■ **TASK DIRECTIONS**: Write the data out again, character for character, with no images.

■ **PROVIDED MATERIAL**:
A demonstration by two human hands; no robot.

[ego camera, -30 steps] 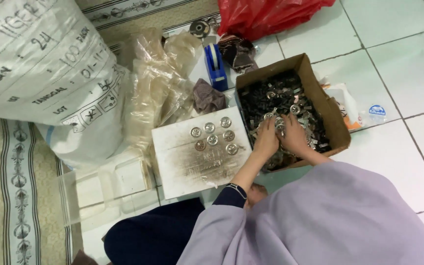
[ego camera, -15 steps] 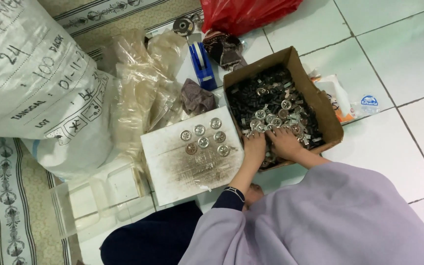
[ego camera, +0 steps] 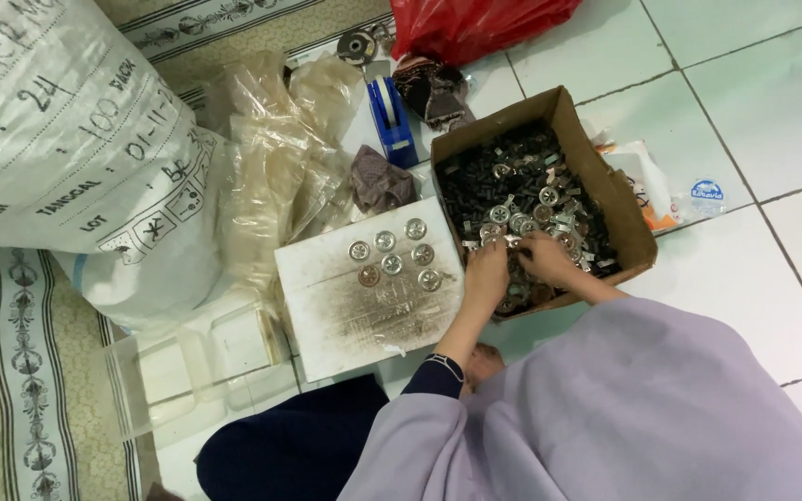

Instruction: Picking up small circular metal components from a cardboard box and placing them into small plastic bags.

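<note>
Seen from above, a person sits on a tiled floor [ego camera: 754,111]. Both hands reach into a cardboard box [ego camera: 626,209] of small metal parts [ego camera: 522,190]. The left hand [ego camera: 486,274] and right hand [ego camera: 545,258] rest among them, fingers curled; what they pinch cannot be told. Seven round metal discs [ego camera: 392,255] lie on a white board [ego camera: 364,311] just beside the box.

A white tiled floor [ego camera: 754,102] carries everything, with a patterned mat [ego camera: 20,390] along its left edge. On it lie a big white woven sack [ego camera: 67,139] at the upper left, crumpled clear plastic bags [ego camera: 271,158], a blue tape dispenser [ego camera: 390,109] and a red plastic bag [ego camera: 475,23] at the top edge. Near the middle lie an open cardboard box [ego camera: 605,186] of small metal parts, a stained white board [ego camera: 364,297] just left of it, and a clear plastic tray [ego camera: 197,362].
</note>
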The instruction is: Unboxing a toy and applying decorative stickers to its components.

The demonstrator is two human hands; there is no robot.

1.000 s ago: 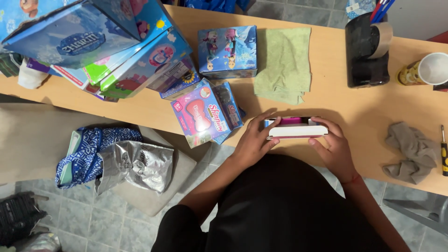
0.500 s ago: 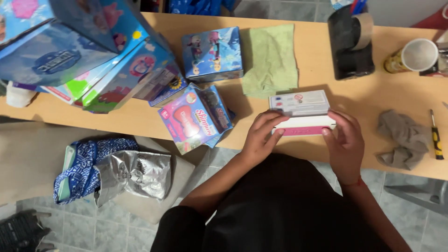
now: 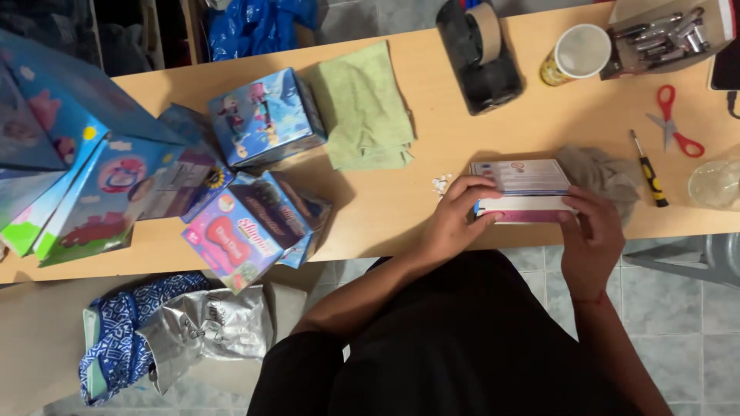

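Observation:
Both my hands hold a small flat box (image 3: 523, 185), white and pink with a printed top face, resting near the front edge of the wooden table (image 3: 393, 200). My left hand (image 3: 455, 216) grips its left end with fingers over the top. Gripping the right end is my right hand (image 3: 590, 239). A crumpled grey cloth (image 3: 605, 173) lies just behind the box on the right. Small white scraps (image 3: 441, 183) sit beside my left fingers.
Colourful toy boxes (image 3: 254, 223) are stacked at the left. A green cloth (image 3: 362, 108), a tape dispenser (image 3: 482, 54), a cup (image 3: 574, 54), a tray of tools (image 3: 663, 35), red scissors (image 3: 674, 119) and a screwdriver (image 3: 647, 169) lie farther back. Bags (image 3: 169, 331) lie on the floor.
The view shifted, so the box and my hands now sit further right beside the grey cloth. The box's printed face is turned up, my hands still gripping both ends.

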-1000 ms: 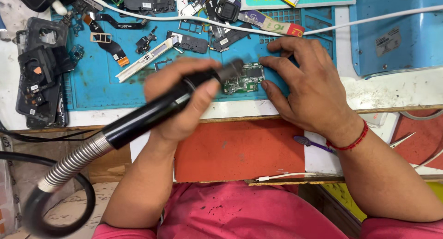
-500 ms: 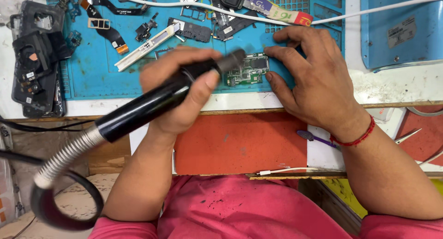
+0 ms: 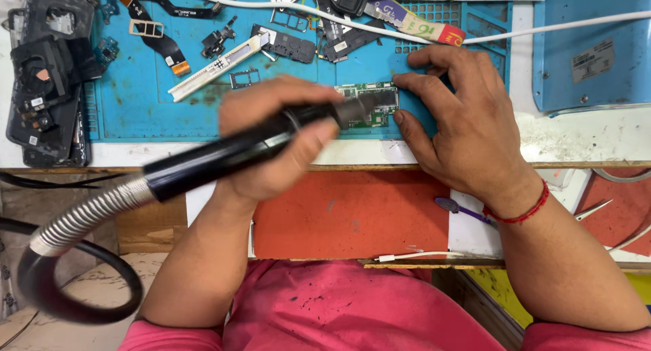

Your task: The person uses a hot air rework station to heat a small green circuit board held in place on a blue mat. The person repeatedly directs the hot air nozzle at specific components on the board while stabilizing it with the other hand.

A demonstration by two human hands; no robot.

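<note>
hot-air nozzle tip now over the small green circuit board, closer than a moment ago.

the green circuit board point(image 3: 369, 103) lies flat on the blue work mat point(image 3: 135, 113), near its front edge and right of centre. the right hand point(image 3: 468, 127) rests on it, fingers spread, fingertips pinning its right and far edges; it pins rather than grips. the left hand point(image 3: 271, 137) is closed around the black hot-air handpiece point(image 3: 251, 147), whose metal tip sits just over the board's left part. compared with a second earlier, the tip has edged right, from the board's left edge onto it, and the right hand has kept its hold. judgement: the work on the board is under way. phone frames point(image 3: 44, 73) lie far left; a red pad point(image 3: 352, 212) lies near the body.
</note>
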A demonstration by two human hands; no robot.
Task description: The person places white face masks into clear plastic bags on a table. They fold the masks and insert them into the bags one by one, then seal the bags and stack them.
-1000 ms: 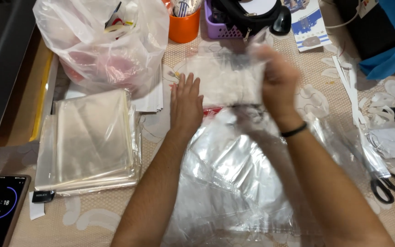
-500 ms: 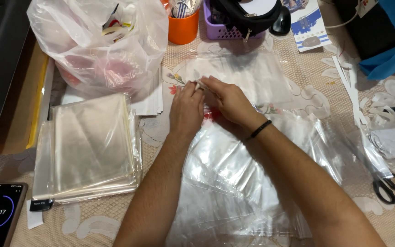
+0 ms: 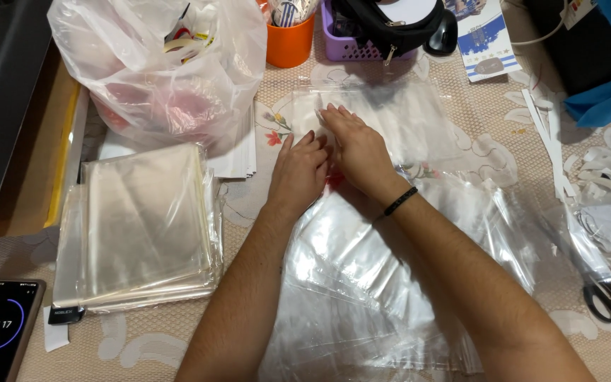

■ **TASK RESPONSE**:
A demonstration by two human hands; no robot.

[ego camera, -30 steps] 
[ego camera, -15 steps] 
[ego camera, +0 steps] 

Instruction: Picking up small circular metal components from a cardboard box and placing them into small plastic bags.

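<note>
Seen from above, a person sits on a tiled floor [ego camera: 754,111]. Both hands reach into a cardboard box [ego camera: 626,209] of small metal parts [ego camera: 522,190]. The left hand [ego camera: 486,274] and right hand [ego camera: 545,258] rest among them, fingers curled; what they pinch cannot be told. Seven round metal discs [ego camera: 392,255] lie on a white board [ego camera: 364,311] just beside the box.

A white tiled floor [ego camera: 754,102] carries everything, with a patterned mat [ego camera: 20,390] along its left edge. On it lie a big white woven sack [ego camera: 67,139] at the upper left, crumpled clear plastic bags [ego camera: 271,158], a blue tape dispenser [ego camera: 390,109] and a red plastic bag [ego camera: 475,23] at the top edge. Near the middle lie an open cardboard box [ego camera: 605,186] of small metal parts, a stained white board [ego camera: 364,297] just left of it, and a clear plastic tray [ego camera: 197,362].
</note>
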The instruction is: Unboxing a toy and applying decorative stickers to its components.

The demonstrator is two human hands; there is no robot.

1.000 s ago: 
0.500 s ago: 
now: 

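Observation:
Both my hands hold a small flat box (image 3: 523, 185), white and pink with a printed top face, resting near the front edge of the wooden table (image 3: 393, 200). My left hand (image 3: 455, 216) grips its left end with fingers over the top. Gripping the right end is my right hand (image 3: 590, 239). A crumpled grey cloth (image 3: 605, 173) lies just behind the box on the right. Small white scraps (image 3: 441, 183) sit beside my left fingers.
Colourful toy boxes (image 3: 254, 223) are stacked at the left. A green cloth (image 3: 362, 108), a tape dispenser (image 3: 482, 54), a cup (image 3: 574, 54), a tray of tools (image 3: 663, 35), red scissors (image 3: 674, 119) and a screwdriver (image 3: 647, 169) lie farther back. Bags (image 3: 169, 331) lie on the floor.
The view shifted, so the box and my hands now sit further right beside the grey cloth. The box's printed face is turned up, my hands still gripping both ends.
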
-1000 ms: 
-500 ms: 
+0 ms: 

Your task: The person uses a hot air rework station to heat a small green circuit board held in place on a blue mat. The person repeatedly directs the hot air nozzle at specific components on the board while stabilizing it with the other hand.

A demonstration by two human hands; no robot.

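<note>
hot-air nozzle tip now over the small green circuit board, closer than a moment ago.

the green circuit board point(image 3: 369, 103) lies flat on the blue work mat point(image 3: 135, 113), near its front edge and right of centre. the right hand point(image 3: 468, 127) rests on it, fingers spread, fingertips pinning its right and far edges; it pins rather than grips. the left hand point(image 3: 271, 137) is closed around the black hot-air handpiece point(image 3: 251, 147), whose metal tip sits just over the board's left part. compared with a second earlier, the tip has edged right, from the board's left edge onto it, and the right hand has kept its hold. judgement: the work on the board is under way. phone frames point(image 3: 44, 73) lie far left; a red pad point(image 3: 352, 212) lies near the body.
</note>
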A demonstration by two human hands; no robot.
Task description: The person places white face masks into clear plastic bags on a table. They fold the masks and insert them into the bags one by one, then seal the bags and stack them.
-1000 ms: 
-500 ms: 
+0 ms: 

There is nothing more to this exercise.